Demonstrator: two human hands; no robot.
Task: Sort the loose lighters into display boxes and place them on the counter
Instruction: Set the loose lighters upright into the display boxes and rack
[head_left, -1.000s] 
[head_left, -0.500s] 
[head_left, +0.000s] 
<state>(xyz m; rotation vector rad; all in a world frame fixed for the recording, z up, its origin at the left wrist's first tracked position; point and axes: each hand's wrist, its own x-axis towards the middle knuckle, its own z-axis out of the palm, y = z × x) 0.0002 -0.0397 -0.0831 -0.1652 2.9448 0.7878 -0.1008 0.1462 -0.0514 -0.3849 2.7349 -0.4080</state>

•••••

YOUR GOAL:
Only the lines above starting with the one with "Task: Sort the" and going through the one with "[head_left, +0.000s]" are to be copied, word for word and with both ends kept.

RESULT OF THIS TASK:
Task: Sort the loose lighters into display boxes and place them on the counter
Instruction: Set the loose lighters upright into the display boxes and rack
[head_left, -1.000s] 
[head_left, -0.500s] 
[head_left, +0.000s] 

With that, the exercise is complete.